Evaluation the Palliative Effects of Colchicine on Primary Hepatic Malignant Tumors Unable to Receive Curative Treatment

Launched by KAOHSIUNG MEDICAL UNIVERSITY CHUNG-HO MEMORIAL HOSPITAL · Feb 8, 2020

Keywords

ClinConnect Summary

This clinical trial is studying the effects of colchicine, a medication, on patients with advanced liver cancer who cannot receive treatment aimed at curing their disease. The goal is to see if colchicine can help improve the quality of life and possibly extend survival for these patients. Eligible participants include individuals diagnosed with certain types of liver cancer, like hepatocellular carcinoma or cholangiocarcinoma, who are not able to undergo surgery or other curative treatments due to the advanced stage of their disease.

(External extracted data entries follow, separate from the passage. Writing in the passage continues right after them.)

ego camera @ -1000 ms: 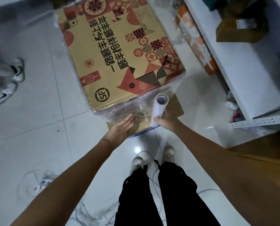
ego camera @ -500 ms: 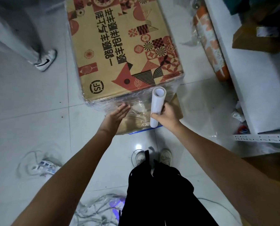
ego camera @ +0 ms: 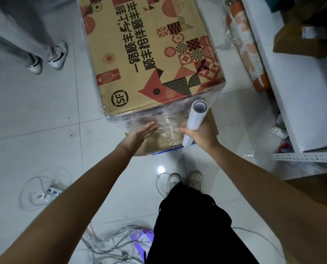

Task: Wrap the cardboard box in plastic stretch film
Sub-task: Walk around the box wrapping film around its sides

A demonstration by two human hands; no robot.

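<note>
- Cardboard box [ego camera: 155, 60]: a large printed carton standing on the tiled floor [ego camera: 35, 115], directly ahead of the person's shoes. Its printed top face is uppermost. Glossy, wrinkled plastic film [ego camera: 159, 121] already covers the near side face and wraps round both near corners.
- Flattened cardboard sheet [ego camera: 212, 124]: lies under the box's near edge and projects toward the person.
- Right hand [ego camera: 200, 135]: closed round the lower part of the film roll [ego camera: 194, 121], which stands nearly upright just beside the box's near right corner. A gathered strand of film runs from the roll to the near face.
- Left hand [ego camera: 139, 135]: open and flat, fingers together, holding nothing. The fingertips reach the film on the near face; whether the palm presses it cannot be told.
- Step in hand (judgement): smoothing and anchoring the film on the near face while the roll feeds out the next length.
- Doing it well (judgement): sweep the flat palm outward from the middle toward the near left corner to press out wrinkles; keep the roll upright and close to the face so the film spreads to full width rather than bunching into a rope; hold steady tension before carrying the roll round the corner.
- Hazard (judgement): loose cables [ego camera: 109, 246] lie on the floor near the person's feet and could catch a step.
</note>
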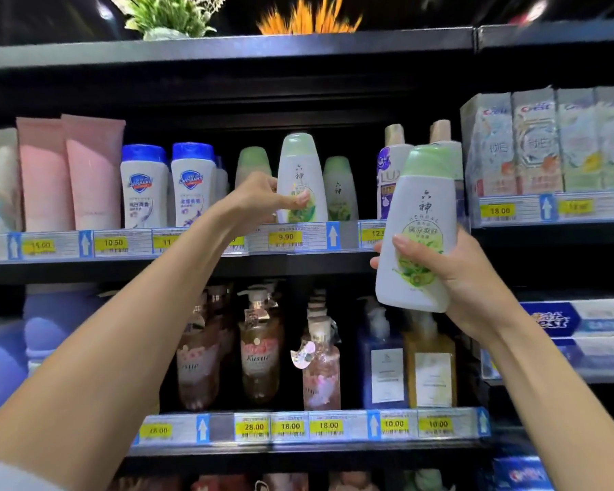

Participants in the trial will take colchicine in a specific dosage, starting with two tablets twice a day, and will have treatment cycles that last four days followed by three days off. Throughout the trial, the team will monitor how well the medication works and any side effects it may cause. It's important to know that there are specific health criteria for joining, such as not having serious infections or other uncontrolled cancers. This trial is currently looking for participants to help determine if colchicine can be a beneficial option for those with difficult-to-treat liver cancer.

Gender

ALL

Eligibility criteria

• Inclusion Criteria:
• • (A). Primary hepatic malignancy including hepatocellular carcinoma, intrahepatic cholangiocarcinoma, hepatocellular-cholangiocarcinoma, poorly differentiated or undifferentiated primary hepatic malignancy.
• • 1. Diagnosis of hepatocellular carcinoma: Patient has at least one of the following criteria: (1) positive for hepatocellular carcinoma evidenced by cytology or pathology, (2) serum alpha-fetoprotein level \> 400 ng/mL and has evidence of hepatocellular carcinoma on contrast-enhanced computed tomography or magnetic resonance imaging.
• • 2. Diagnosis of intrahepatic cholangiocarcinoma: Patient has at least one of the following criteria: (1) evidenced by cytology or pathology, (2) serum CA19-9 level \> 10 times of normal upper limit and has evidence on contrast-enhanced computed tomography or magnetic resonance imaging, and no evidence of extrahepatic original malignancy.
• • 3. Diagnosis of hepatocellular-cholangiocarcinoma: concomitantly fit at least one of the items described in (a) and (b)
• • 4. Diagnosis of poorly differentiated or undifferentiated primary hepatic malignancy: Patient fits all of the following criteria: (1) evidenced of malignancy other than hepatocellular carcinoma, intrahepatic cholangiocarcinoma or hepatocellular-cholangiocarcinoma by cytology or pathology, (2) no evidence of extrahepatic original malignancy
• • (B). Primary hepatic malignant tumors unable to receive curative treatment indicate that the malignancy can not be completely eliminated by operative resection, liver transplantation or local abrasion therapy. Patient also needs to fit at least one of the following criteria: (1) evidence of distant metastasis or large vessels (intrahepatic first branch portal vein, portal main trunk, major hepatic vein or inferior vena cava) invasion, (2) unable to be controlled by transcatheter arterial chemoembolization including appearance of new rather than incompletely treated nodules within 3 months of chemoembolization, or chemoembolization fails
• • (C). The performance status of the patient based on the Eastern Cooperative Oncology Group (ECOG) belongs to 0 or 1 and the calculated Child score is below 8 points.
• Exclusion Criteria:
• • 1. . life-threatening hemorrhage at the present time
• • 2. . life-threatening bacterial, fungal or viral infection (not included hepatitis B and C virus) at the present time
• • 3. . extrahepatic original malignancy unable to be controlled
• • 4. . serum creatinine level \> 1.5 mg/dL.
• • 5. . Patient must receive long-term statin or fibrates drugs. The doses of these medications can not be altered.
• • 6. . Patient has white blood cell count \< 1500/µL, platelet count \< 30000/µL or hemoglobin \< 9.0 gm/dL after medication.
• • 7. . Pregnant woman or plan to be a pregnant woman
• • 8. . allergy to colchicine or has history of severe side effects caused by colchicine
• • 9. . Patient has received systemic chemotherapy within 2 months before enrollment or plans to receive systemic chemotherapy in the future.
• • 10. . Patient is under or plans to receive other clinical trial testing drug.
• • 11. . Patient has severe malfunction of vital organs and can not participate in this study justified by the member of the research team.
• • 12. . Patient is under or plans to receive Chinese traditional medicine or herb drugs.
• • 13. . Patient is under or plans to receive hospice care.
• • 14. . Patient took other clinical trial testing drug within 3 months before enrollment.
• • 15. . Patient can not quit drug abuse or heavy alcohol drinking.